We should also be very cautious to use the mice models as templates for humans. There are some similarities, but other models should be used such as 3D brain organoid cultures from human induced pluripotent stem cells (iPSCs). They are also powerful cellular, molecular, genetic, epigenomic techniques to unravel the pathogenetic basis of the disease from human samples. The use of AI techniques is also in constant evolution and could help modeling and find new compounds with potential DMT activities. All these new ways of thinking may lead to promising treatments to alleviate this terrible human disease.
Acknowledgment
The works presented in the article were supported by grants from the Canadian Institutes of Health Research (CIHR) (No. 106634) and No. PJT-162366) to AK and TF, the Société des Médecins de l’Université de Sherbrooke and the Research Center on Aging of the CIUSSS-CHUS, Sherbrooke to TF and EF, the Centre de Recherches Cliniques de l’Université de Sherbrooke to EF, and the FRQS Audace grant to EF, TF, PBB, and J-PBEF; by the Polish Ministry of Science and Higher Education statutory grant 02-0058/07/262 to JMW; by the Agency for Science Technology and Research (A*STAR) to AL, SR is supported by Ikerbasque (The Basque Foundation for Science), by GV-AI-HEALTH, the Basque Government through the BERC 2018-2021 program, by the Spanish State Research Agency through BCAM Severo Ochoa excellence accreditation SEV-2017-0718 and through project RTI2018-093860B-C21 funded by (AEI/FEDER, UE) with acronym “MathNEURO”. MD and SR acknowledge the support of Inria via the Associated Team “NeuroTransSF”. AEB acknowledges financial support from the National Institutes of Health, National Institute on Aging, research grant # 5DP1AG072438 (NIH Director’s Pioneer Award).
Disclosure
Prof.

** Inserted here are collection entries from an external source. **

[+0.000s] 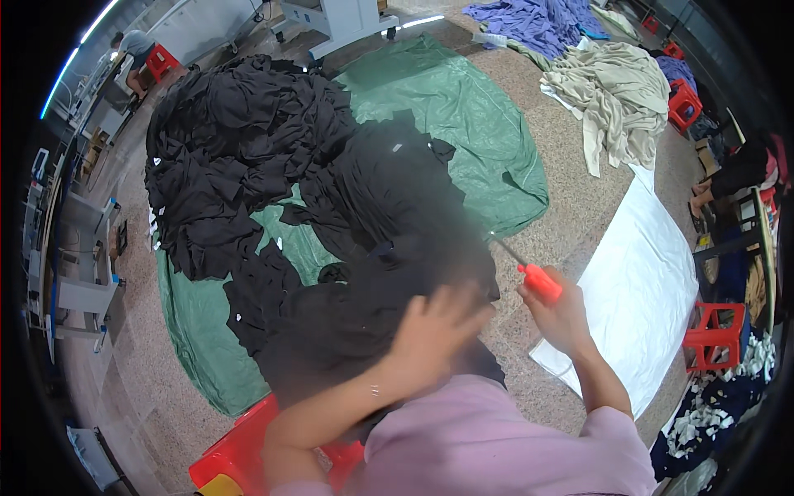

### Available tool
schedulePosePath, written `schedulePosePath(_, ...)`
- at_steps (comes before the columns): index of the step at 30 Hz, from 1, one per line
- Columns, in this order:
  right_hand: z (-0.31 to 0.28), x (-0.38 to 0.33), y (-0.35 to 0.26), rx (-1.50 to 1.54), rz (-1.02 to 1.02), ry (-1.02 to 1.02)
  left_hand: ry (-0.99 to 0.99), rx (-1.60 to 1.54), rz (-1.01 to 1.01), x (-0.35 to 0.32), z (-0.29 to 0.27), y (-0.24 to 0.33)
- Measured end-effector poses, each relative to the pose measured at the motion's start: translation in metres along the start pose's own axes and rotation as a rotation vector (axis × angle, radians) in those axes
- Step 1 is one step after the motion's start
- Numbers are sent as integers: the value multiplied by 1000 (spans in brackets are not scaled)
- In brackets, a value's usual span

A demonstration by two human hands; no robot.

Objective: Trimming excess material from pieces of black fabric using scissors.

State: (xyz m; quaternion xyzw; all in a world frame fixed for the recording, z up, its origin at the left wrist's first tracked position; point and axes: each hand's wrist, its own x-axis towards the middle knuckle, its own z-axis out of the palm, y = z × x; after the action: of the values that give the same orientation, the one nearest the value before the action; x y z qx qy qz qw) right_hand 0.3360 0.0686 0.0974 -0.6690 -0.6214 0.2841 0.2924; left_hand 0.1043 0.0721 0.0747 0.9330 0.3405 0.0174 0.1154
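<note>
The left hand (434,326) is pressing down with spread fingers on a soft black cloth (364,314) that is lying bunched up right in front of the person, and the hand looks blurry. The right hand (562,318) is closing tight around a tool with a fat red plastic handle (539,281) and a thin metal shaft that is pointing up and to the left, just beside the cloth. Pink sleeves are covering both arms. Under the left arm, a shiny red plastic stool (240,455) is poking out. Past the hands, a big heap of floppy, wrinkly black cloth pieces (248,157) is sitting on a smooth green sheet (463,116) spread on the speckled floor. To the right, a flat white sheet (645,289) is lying on the floor, with another red stool (713,335) near it. Farther off, a crumpled cream pile (616,99) and a purple pile (538,23) are resting well apart from the hands.
</note>
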Motion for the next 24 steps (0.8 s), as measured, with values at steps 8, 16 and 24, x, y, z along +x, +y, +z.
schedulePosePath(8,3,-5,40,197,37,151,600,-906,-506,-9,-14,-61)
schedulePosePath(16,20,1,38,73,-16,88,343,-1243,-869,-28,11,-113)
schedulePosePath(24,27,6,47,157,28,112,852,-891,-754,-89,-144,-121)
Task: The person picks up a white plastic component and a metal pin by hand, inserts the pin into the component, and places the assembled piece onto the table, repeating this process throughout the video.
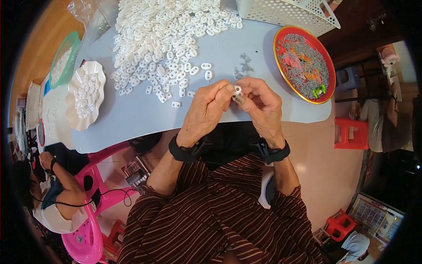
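Observation:
Near the table's front edge, my left hand and my right hand meet. Between their fingertips is a small white plastic piece with two holes; both hands pinch it. Whether a grey part sits in it, I cannot tell. Just beyond my fingers lies a small group of grey screw-like pieces. A large heap of the same white two-holed pieces spreads over the far left, with loose ones scattered toward my left hand. To the right, a red round tray with a gold rim holds many grey pieces.
A white scalloped dish of white pieces and a green basket stand at the left. At the back right is a white perforated basket. Another person sits at the lower left by a pink chair. A red stool stands right.

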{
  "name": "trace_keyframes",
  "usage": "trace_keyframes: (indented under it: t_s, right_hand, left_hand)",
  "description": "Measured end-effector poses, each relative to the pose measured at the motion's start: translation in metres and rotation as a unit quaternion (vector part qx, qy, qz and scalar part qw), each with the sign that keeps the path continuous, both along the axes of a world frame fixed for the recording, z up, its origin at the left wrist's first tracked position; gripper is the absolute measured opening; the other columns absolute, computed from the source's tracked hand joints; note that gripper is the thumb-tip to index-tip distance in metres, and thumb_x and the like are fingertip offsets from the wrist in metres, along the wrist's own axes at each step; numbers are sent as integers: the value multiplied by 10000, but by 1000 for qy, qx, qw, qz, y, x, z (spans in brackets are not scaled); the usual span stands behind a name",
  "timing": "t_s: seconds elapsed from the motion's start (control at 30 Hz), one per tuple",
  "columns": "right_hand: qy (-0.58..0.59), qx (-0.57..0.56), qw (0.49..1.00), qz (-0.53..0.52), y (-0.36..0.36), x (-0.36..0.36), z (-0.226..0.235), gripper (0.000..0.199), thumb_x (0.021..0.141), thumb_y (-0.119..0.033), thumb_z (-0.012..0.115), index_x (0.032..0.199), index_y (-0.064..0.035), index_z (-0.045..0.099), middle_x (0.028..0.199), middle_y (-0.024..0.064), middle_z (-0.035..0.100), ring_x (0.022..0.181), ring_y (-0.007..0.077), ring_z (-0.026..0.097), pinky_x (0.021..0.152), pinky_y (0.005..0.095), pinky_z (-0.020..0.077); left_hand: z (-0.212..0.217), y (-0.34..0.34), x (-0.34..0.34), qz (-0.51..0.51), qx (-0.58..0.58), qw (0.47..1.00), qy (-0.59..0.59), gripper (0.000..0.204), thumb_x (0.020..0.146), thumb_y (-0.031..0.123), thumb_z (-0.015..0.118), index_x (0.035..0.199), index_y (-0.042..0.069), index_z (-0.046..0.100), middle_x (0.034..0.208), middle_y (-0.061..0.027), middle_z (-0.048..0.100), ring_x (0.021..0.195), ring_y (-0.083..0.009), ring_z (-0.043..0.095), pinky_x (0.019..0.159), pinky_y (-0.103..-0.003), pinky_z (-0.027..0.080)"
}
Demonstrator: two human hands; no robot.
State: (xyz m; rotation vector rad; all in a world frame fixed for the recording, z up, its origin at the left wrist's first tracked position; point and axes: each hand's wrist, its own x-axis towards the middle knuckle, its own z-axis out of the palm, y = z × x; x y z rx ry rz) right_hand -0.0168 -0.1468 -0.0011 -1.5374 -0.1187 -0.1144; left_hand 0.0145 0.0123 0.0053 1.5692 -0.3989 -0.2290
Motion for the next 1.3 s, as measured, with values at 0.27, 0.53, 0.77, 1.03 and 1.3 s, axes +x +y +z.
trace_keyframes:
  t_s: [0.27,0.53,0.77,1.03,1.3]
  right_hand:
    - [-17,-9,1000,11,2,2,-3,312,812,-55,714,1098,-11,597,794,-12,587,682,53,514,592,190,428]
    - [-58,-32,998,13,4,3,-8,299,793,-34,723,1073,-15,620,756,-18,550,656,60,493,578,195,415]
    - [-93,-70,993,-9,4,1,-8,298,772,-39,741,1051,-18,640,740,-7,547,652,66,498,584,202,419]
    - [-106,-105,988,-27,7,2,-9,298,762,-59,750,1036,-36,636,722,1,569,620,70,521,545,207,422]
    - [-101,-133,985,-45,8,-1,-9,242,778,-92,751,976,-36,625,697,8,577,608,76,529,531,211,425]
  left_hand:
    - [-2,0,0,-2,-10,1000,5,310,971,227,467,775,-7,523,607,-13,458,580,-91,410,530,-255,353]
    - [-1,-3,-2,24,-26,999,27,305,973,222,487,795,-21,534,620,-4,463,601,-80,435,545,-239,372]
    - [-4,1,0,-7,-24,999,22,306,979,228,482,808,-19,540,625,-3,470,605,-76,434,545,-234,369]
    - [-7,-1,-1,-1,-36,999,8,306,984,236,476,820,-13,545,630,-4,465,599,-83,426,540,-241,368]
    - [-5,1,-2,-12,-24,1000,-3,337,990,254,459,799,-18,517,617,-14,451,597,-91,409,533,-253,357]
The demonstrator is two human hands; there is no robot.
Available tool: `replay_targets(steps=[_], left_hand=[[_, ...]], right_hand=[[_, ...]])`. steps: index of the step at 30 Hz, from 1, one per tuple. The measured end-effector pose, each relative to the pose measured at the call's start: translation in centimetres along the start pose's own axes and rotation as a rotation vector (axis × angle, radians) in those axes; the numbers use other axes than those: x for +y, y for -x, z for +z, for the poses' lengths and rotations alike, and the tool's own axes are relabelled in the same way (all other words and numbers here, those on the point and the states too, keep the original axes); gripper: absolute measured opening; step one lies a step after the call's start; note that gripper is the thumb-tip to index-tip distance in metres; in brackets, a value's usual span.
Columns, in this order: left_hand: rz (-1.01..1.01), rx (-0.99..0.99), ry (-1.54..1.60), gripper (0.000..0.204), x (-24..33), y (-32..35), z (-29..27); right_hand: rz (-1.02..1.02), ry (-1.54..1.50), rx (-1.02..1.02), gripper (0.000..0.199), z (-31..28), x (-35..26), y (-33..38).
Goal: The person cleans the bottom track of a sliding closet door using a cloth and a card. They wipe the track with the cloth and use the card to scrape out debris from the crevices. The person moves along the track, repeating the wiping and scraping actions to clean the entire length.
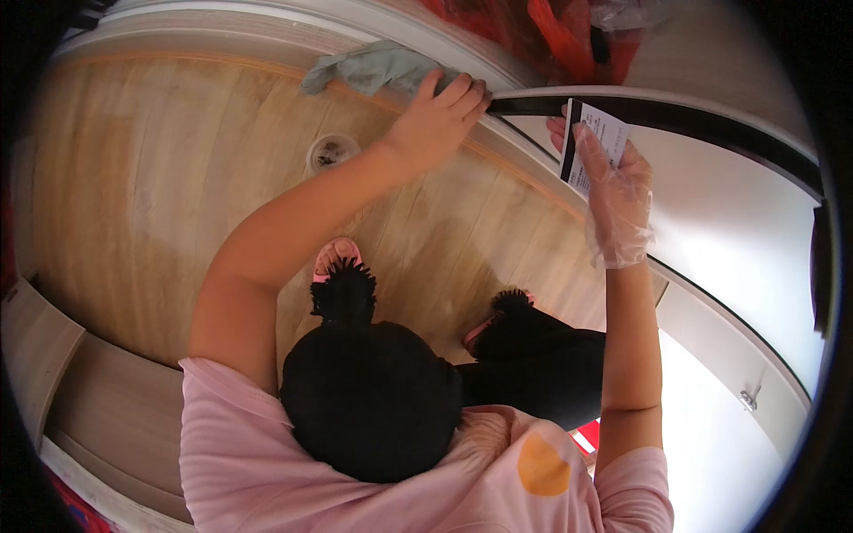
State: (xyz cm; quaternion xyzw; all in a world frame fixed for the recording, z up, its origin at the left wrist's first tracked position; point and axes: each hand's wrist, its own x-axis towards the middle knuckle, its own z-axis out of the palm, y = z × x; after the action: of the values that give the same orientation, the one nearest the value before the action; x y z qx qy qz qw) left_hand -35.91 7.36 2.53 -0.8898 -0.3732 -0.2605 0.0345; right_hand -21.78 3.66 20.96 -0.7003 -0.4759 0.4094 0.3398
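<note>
Near the top, my left hand [428, 126] is bare, its fingers bent over one end of a crumpled grey-green cloth [373, 67]. That end lies by the pale frame, where a dark edge strip [711, 126] starts. A clear plastic glove covers my right hand [619, 200]. Between its thumb and fingers is a white printed card [608, 131] with a black band along one side. The card is tilted and overlaps the dark strip and the pale panel below it. Part of the fingers is hidden behind the card.
On the wooden floor [213, 169] stands a small round clear container [313, 156] with dark bits inside. Red plastic bags [569, 40] lie beyond the frame. A white door or panel [746, 209] borders my right side, with a small metal latch [749, 400]. My feet wear pink sandals [336, 253].
</note>
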Motion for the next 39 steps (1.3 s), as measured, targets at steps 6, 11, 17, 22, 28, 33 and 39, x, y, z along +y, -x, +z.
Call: replay_targets(steps=[6, 11, 17, 22, 28, 33, 39], left_hand=[[-0.001, 0.010, 0.150, 0.046, -0.8, 0.1, -0.1], [-0.006, -0.024, 0.217, 0.048, -1.4, 0.2, -0.5], [0.025, -0.035, 0.103, 0.049, -1.6, 0.6, -0.9], [0.016, -0.034, 0.086, 0.049, -1.6, 0.6, -0.9], [0.031, -0.038, 0.187, 0.045, -2.4, 0.5, -0.8], [0.030, -0.030, 0.250, 0.043, -3.0, 0.7, -1.1], [0.064, 0.037, 0.220, 0.037, -3.0, 1.1, -1.1]], right_hand=[[-0.003, -0.003, -0.015, 0.024, 0.5, -0.4, 0.0], [-0.064, -0.041, -0.049, 0.024, 0.8, -0.2, -0.4], [-0.064, 0.098, -0.047, 0.023, 0.8, -0.4, -0.6], [-0.075, 0.063, -0.040, 0.022, 0.9, -0.3, -0.6], [-0.102, 0.107, -0.034, 0.022, 1.0, -0.4, -0.7], [-0.107, 0.066, -0.014, 0.021, 1.3, -0.3, -0.8], [-0.089, 0.001, 0.005, 0.022, 1.9, -0.2, -0.9]])
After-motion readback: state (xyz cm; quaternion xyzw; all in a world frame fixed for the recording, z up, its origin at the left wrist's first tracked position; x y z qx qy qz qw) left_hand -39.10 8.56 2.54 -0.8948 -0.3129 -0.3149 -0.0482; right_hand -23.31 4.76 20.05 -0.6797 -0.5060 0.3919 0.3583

Dr Tamas Fulop reports grants from CIHR, during the conduct of the study; personal fees from Pfizer and Sanofi, outside the submitted work. Dr Ton Bunt is a share holder of Izumi Biosciences INC, outside the submitted work. In addition, Dr Ton Bunt is a co-inventor for patent US-2014235631-A1 pending and an inventor for a patent WO/2019/183403. Professor Annelise E Barron reports grant (# 5DP1AG072438) from NIH/NIA, during the conduct of the study. In addition, Professor Annelise E Barron has a patent US20190015361A1 pending to Stanford University not related to this study. The authors report no other conflicts of interest in this work.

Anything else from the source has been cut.